[Exercise objective] Every line of the material below needs to be copied exactly; omit the pictures.

*** Dataset content ***

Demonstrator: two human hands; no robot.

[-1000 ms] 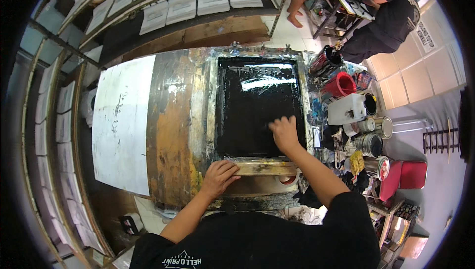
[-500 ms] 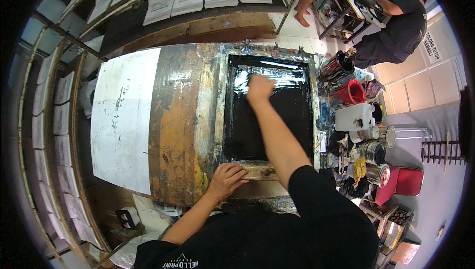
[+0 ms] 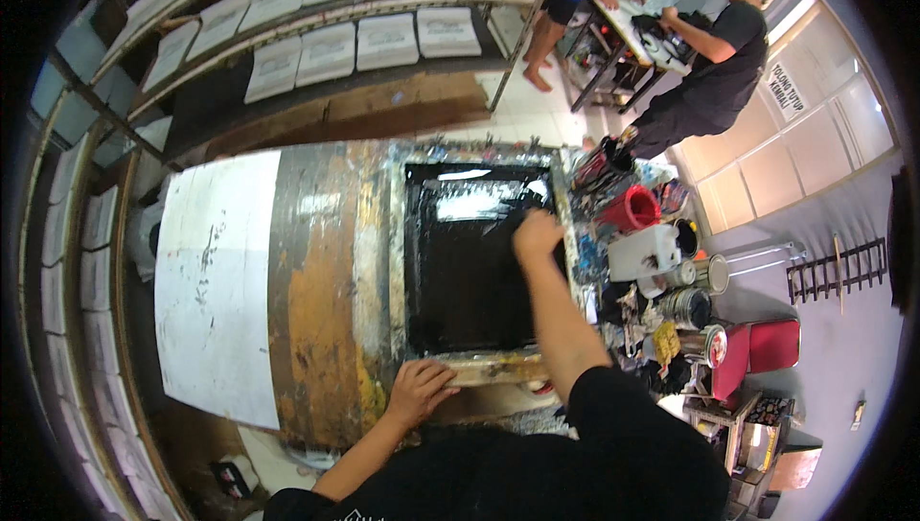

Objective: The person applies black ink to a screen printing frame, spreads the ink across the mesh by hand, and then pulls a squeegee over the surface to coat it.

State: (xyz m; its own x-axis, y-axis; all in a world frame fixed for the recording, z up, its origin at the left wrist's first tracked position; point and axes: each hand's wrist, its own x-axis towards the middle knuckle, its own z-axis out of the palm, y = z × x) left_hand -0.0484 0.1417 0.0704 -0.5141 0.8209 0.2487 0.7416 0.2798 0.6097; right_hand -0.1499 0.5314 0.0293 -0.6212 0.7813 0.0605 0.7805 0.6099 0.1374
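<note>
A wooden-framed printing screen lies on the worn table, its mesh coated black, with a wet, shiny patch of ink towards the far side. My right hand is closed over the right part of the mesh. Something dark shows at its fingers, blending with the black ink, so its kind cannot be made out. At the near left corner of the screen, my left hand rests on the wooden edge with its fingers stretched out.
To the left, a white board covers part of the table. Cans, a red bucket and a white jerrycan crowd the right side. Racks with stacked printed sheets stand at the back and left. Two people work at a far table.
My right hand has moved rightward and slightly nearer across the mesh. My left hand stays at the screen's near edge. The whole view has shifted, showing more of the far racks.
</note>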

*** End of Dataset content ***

[Solution to the exercise]
Demonstrator: two human hands; no robot.

[-1000 ms] 
[-500 ms] 
[+0 ms] 

Objective: The person applies black ink to a screen printing frame, spreads the ink across the mesh by hand, and then pulls a squeegee over the surface to coat it.

State: (xyz m; its own x-axis, y-axis; all in a world frame fixed for the recording, z up, its origin at the left wrist's first tracked position; point and axes: each hand's wrist, its own x-axis towards the middle knuckle, its own z-axis out of the palm, y = z × x) left_hand -0.0484 0.1417 0.0704 -0.5141 0.8209 0.2487 0.7416 0.2798 0.6097; right_hand -0.1499 0.5314 0.0293 -0.6212 0.7813 0.0605 0.7805 0.6099 0.1374
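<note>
A wooden-framed printing screen lies on the worn table, its mesh coated black, with a wet, shiny patch of ink towards the far side. My right hand is closed over the right part of the mesh. Something dark shows at its fingers, blending with the black ink, so its kind cannot be made out. At the near left corner of the screen, my left hand rests on the wooden edge with its fingers stretched out.
To the left, a white board covers part of the table. Cans, a red bucket and a white jerrycan crowd the right side. Racks with stacked printed sheets stand at the back and left. Two people work at a far table.
My right hand has moved rightward and slightly nearer across the mesh. My left hand stays at the screen's near edge. The whole view has shifted, showing more of the far racks.
</note>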

What this exercise needed has been supplied.